Work instructions:
Below are entries. Pull out all lines containing "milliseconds".

Input records:

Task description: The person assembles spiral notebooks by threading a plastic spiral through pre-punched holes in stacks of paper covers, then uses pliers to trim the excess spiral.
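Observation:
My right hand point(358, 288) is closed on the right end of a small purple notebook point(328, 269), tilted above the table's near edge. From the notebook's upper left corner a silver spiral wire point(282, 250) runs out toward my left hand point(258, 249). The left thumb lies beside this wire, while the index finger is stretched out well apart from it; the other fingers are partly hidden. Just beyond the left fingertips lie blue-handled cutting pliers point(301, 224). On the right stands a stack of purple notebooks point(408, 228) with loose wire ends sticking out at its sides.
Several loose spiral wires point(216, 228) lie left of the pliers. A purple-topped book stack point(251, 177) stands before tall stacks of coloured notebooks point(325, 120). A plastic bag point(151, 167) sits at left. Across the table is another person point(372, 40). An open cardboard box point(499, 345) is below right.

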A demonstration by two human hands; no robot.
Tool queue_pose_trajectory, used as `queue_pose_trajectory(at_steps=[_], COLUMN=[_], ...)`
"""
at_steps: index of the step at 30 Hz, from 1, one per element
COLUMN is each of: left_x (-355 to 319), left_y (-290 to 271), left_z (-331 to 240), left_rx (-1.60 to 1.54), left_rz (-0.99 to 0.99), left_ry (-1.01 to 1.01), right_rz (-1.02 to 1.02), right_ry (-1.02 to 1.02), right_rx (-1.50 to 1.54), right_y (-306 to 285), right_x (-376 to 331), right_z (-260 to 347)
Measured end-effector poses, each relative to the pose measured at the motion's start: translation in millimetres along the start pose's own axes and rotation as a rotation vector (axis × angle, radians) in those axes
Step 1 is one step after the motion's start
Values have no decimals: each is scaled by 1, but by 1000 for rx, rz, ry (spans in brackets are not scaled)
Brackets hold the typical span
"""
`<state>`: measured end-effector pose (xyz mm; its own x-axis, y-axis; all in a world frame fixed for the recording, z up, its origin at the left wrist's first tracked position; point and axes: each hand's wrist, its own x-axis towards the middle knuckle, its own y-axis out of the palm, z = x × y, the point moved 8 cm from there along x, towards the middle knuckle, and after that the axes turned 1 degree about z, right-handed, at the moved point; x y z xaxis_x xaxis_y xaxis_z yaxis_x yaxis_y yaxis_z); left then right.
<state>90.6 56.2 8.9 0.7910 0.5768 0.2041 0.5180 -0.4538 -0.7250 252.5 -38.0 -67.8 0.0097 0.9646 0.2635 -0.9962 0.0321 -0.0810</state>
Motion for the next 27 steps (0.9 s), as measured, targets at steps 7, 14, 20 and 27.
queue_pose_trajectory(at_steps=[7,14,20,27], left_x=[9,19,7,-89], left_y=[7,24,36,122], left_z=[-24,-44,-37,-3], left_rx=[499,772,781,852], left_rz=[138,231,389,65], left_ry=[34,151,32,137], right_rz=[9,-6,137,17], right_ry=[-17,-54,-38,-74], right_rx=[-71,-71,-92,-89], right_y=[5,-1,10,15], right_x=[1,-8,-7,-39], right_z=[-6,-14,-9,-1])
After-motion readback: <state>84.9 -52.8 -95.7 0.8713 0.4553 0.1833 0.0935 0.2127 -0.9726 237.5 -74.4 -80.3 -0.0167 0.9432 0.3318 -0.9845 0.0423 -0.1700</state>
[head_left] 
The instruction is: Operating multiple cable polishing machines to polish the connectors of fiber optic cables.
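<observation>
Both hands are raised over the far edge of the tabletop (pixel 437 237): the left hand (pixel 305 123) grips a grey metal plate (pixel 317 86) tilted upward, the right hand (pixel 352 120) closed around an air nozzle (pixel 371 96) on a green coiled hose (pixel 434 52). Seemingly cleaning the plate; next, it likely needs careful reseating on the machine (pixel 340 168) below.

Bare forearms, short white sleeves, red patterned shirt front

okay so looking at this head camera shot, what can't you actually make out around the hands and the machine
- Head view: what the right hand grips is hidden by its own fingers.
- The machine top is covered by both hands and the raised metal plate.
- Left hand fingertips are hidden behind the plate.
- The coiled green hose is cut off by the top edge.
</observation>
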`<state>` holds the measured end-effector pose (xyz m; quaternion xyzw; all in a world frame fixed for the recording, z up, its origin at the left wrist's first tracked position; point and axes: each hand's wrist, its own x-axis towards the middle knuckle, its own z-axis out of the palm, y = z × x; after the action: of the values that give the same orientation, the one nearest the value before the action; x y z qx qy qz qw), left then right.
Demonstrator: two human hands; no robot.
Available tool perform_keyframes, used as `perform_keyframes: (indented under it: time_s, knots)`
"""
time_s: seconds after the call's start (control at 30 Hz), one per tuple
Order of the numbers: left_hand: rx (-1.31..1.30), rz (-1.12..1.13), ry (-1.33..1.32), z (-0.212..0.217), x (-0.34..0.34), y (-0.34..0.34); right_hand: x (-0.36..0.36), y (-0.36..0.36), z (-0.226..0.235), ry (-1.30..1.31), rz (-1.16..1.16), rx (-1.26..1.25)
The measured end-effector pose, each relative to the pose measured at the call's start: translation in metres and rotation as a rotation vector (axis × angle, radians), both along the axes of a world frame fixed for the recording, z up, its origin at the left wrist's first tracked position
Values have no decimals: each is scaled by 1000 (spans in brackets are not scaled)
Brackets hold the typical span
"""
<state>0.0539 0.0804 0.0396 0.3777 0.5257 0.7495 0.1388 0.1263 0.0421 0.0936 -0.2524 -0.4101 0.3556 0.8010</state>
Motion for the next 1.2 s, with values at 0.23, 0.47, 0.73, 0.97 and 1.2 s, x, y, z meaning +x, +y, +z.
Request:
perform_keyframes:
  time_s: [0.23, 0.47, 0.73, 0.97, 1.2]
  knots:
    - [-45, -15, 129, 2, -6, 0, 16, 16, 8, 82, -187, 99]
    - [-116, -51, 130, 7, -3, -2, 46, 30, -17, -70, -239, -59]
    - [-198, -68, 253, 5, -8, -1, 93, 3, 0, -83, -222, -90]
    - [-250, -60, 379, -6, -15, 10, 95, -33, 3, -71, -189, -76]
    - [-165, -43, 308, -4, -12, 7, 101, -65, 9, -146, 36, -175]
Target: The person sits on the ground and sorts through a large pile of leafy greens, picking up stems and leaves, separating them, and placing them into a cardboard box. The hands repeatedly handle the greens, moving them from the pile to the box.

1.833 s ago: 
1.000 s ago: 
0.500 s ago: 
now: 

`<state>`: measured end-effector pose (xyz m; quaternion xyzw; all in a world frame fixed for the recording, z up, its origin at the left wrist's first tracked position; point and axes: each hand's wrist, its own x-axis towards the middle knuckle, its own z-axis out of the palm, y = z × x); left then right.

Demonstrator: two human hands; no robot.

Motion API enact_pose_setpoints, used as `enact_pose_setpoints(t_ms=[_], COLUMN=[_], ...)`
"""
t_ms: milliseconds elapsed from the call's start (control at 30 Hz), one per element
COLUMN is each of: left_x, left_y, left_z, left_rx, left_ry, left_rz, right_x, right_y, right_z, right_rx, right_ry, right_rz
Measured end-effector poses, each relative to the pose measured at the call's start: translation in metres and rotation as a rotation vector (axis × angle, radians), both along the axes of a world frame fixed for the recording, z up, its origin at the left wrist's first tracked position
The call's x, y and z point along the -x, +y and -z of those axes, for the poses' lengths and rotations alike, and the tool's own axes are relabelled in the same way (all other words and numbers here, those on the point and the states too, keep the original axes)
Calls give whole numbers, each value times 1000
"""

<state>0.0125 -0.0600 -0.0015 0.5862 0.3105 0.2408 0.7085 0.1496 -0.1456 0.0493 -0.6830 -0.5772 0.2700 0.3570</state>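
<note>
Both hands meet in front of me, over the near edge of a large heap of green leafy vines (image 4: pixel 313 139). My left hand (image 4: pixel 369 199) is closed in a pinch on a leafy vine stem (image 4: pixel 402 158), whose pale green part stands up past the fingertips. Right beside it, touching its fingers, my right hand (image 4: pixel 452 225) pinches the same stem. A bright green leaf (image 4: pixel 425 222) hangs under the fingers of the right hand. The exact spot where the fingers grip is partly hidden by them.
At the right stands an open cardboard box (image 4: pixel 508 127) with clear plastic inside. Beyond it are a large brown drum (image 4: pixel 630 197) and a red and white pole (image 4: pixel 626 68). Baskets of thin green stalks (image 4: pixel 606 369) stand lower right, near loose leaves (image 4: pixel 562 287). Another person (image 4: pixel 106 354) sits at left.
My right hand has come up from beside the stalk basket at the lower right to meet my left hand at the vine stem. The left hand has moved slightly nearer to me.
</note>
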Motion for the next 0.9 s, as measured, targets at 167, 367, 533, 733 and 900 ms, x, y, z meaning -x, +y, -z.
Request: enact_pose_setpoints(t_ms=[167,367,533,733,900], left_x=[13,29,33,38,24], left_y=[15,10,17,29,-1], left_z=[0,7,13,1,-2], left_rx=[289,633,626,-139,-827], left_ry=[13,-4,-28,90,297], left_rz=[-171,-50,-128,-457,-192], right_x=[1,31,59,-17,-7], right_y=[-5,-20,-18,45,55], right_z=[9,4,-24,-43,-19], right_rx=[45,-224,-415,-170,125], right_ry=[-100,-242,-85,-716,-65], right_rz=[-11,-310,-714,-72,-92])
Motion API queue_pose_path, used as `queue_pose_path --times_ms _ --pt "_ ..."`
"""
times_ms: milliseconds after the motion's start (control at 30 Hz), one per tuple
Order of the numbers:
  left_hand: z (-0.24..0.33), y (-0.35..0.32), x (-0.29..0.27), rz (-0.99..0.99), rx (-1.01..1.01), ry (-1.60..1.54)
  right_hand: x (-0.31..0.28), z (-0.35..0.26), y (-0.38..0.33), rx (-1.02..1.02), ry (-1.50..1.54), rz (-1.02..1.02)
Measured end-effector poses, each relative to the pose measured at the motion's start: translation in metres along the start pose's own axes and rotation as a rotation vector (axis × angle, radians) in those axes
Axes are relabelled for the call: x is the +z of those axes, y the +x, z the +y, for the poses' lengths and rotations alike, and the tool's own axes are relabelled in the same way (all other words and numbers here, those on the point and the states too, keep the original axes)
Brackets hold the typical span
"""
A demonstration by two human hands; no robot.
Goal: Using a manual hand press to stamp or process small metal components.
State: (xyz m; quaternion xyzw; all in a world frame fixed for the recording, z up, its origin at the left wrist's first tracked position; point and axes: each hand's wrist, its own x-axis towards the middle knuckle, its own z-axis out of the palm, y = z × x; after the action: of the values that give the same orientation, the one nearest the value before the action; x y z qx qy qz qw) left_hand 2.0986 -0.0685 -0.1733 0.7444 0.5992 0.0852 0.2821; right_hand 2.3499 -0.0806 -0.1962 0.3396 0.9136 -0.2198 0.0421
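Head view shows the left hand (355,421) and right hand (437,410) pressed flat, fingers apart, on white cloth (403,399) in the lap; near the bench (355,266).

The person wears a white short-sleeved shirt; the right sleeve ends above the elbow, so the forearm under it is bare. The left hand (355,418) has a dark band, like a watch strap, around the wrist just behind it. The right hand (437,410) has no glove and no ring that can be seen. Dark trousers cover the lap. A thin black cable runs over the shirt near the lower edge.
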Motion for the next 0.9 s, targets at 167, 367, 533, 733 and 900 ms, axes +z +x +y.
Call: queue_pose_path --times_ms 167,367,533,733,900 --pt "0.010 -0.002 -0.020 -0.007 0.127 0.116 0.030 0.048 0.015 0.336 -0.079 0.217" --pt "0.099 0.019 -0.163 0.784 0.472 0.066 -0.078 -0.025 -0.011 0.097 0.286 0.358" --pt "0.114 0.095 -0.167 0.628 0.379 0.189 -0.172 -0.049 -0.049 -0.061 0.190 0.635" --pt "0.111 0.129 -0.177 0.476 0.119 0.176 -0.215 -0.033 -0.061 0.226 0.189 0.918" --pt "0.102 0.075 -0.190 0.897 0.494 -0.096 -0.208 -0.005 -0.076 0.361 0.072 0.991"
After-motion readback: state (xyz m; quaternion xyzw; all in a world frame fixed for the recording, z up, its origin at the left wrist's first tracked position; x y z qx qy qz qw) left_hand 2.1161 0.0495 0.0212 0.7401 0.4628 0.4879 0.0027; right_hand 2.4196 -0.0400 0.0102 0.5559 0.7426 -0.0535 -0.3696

Solution to the exercise:
t_ms: milliseconds elapsed from the call's start (control at 30 Hz), one per element
times_ms: milliseconds after the motion's start (control at 30 Hz), one per tuple

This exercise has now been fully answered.